____ Material provided
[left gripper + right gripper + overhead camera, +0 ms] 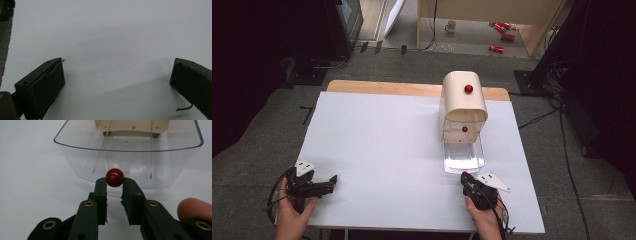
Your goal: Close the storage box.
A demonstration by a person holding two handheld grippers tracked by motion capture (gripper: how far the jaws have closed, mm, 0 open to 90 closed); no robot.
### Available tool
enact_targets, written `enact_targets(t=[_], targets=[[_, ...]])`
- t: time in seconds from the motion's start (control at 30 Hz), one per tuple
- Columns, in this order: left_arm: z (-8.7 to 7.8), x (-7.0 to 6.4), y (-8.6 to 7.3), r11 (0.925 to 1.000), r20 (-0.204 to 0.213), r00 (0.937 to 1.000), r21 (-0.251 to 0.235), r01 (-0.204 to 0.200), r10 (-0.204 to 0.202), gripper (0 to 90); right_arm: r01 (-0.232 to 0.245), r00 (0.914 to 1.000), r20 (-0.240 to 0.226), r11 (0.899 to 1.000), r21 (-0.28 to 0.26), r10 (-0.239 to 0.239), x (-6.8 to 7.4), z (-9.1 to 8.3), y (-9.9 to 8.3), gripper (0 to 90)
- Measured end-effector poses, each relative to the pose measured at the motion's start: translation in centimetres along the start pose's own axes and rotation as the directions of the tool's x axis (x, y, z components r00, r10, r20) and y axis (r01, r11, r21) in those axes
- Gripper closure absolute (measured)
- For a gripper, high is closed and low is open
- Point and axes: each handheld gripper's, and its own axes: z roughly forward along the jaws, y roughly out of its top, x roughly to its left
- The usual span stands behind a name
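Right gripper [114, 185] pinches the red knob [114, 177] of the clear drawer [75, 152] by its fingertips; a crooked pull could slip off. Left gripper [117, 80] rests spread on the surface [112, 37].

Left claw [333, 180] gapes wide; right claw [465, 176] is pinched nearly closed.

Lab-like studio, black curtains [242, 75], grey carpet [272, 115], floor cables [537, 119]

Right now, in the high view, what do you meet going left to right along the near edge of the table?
Left gripper, jaws open → bare white table → right gripper, shut on the red knob of the clear drawer.
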Motion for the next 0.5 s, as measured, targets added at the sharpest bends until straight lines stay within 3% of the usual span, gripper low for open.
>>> enact_targets(t=[0.5], targets=[[0.0,0.0,0.0,1.0000,0.000,1.0000,0.000,0.000,0.000,0.0,0.020,0.9998,0.004,1.000,0.008,-0.020,0.1,1.8,2.5,75.6]])
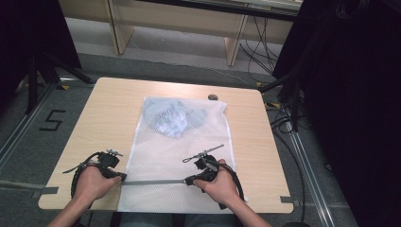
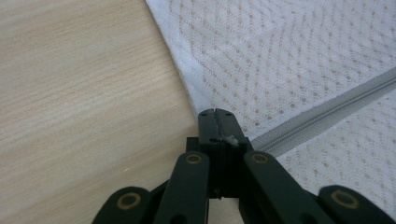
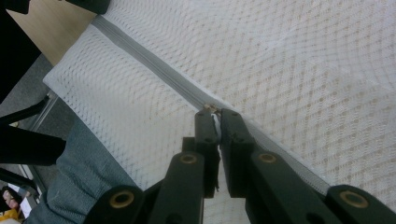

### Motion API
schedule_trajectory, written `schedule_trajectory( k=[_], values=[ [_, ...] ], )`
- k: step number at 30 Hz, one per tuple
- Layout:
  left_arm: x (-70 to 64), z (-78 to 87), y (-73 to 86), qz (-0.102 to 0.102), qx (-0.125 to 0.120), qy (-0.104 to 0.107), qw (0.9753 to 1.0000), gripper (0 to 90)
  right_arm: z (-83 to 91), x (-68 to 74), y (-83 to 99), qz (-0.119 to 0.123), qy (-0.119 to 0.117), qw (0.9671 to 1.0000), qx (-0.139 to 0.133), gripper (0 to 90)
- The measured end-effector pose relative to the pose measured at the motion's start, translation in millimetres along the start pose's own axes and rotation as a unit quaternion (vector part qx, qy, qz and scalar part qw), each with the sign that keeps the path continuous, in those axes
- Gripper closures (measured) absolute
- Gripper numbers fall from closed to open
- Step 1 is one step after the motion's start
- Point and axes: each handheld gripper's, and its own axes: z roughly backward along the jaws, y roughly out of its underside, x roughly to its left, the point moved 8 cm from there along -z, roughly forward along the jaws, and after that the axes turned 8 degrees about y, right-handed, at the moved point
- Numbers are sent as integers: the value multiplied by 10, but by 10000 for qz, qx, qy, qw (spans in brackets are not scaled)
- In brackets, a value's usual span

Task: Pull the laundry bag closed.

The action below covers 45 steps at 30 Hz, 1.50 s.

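A wooden table (image 1: 108,113) is standing on grey floor, shelving behind. A mesh bag (image 1: 161,156) is lying flat on it. Its zip (image 1: 153,181) is being pinched at the left end by the closed left gripper (image 1: 122,176) and at the slider by the closed right gripper (image 1: 189,180).

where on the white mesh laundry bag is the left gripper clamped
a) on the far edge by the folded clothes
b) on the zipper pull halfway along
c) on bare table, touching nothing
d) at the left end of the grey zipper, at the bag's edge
d: the left gripper has its jaws shut at the left end of the grey zipper, right at the edge of the white mesh laundry bag, beside the wooden table.
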Motion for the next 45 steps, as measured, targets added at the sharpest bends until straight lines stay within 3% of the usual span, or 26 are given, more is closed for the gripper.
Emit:
schedule_trajectory(
  k=[3,4,13,15,17,18,24,45],
  values=[
    [1,-1,1,1,-1,11,10000,899,16,-14,6,0,-5,10000,13,870],
    [0,-1,0,4,-9,15,10000,899,7,-41,-9,173,-16,9998,-101,870],
    [0,-1,0,3,1,10,10000,899,45,-84,14,129,-17,9999,-86,870],
    [0,-1,-1,7,-9,14,10000,899,73,-78,39,-67,31,10000,41,870],
    [0,-2,-1,12,-18,16,10000,899,66,-90,32,63,-18,10000,-46,870],
    [-1,-12,-9,74,-81,-23,9999,899,75,-88,45,-72,15,10000,22,870],
    [1,-1,-1,21,-21,16,10000,899,82,-104,51,-1,-18,10000,-26,870],
    [3,-3,-2,25,-40,20,10000,899,131,-194,105,-175,-7,9998,59,869]
  ],
)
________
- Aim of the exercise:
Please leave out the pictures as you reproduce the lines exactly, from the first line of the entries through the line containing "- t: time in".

- Completed task:
[left gripper + right gripper + overhead camera, +0 ms] 
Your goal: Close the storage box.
A demonstration by a person holding two handheld grippers tracked by motion capture (gripper: how far the jaws have closed, mm, 0 open to 90 closed); no robot.
### Available tool
enact_targets, written `enact_targets(t=[_], targets=[[_, ...]])`
- t: time in seconds from the motion's start (control at 30 Hz), one per tuple

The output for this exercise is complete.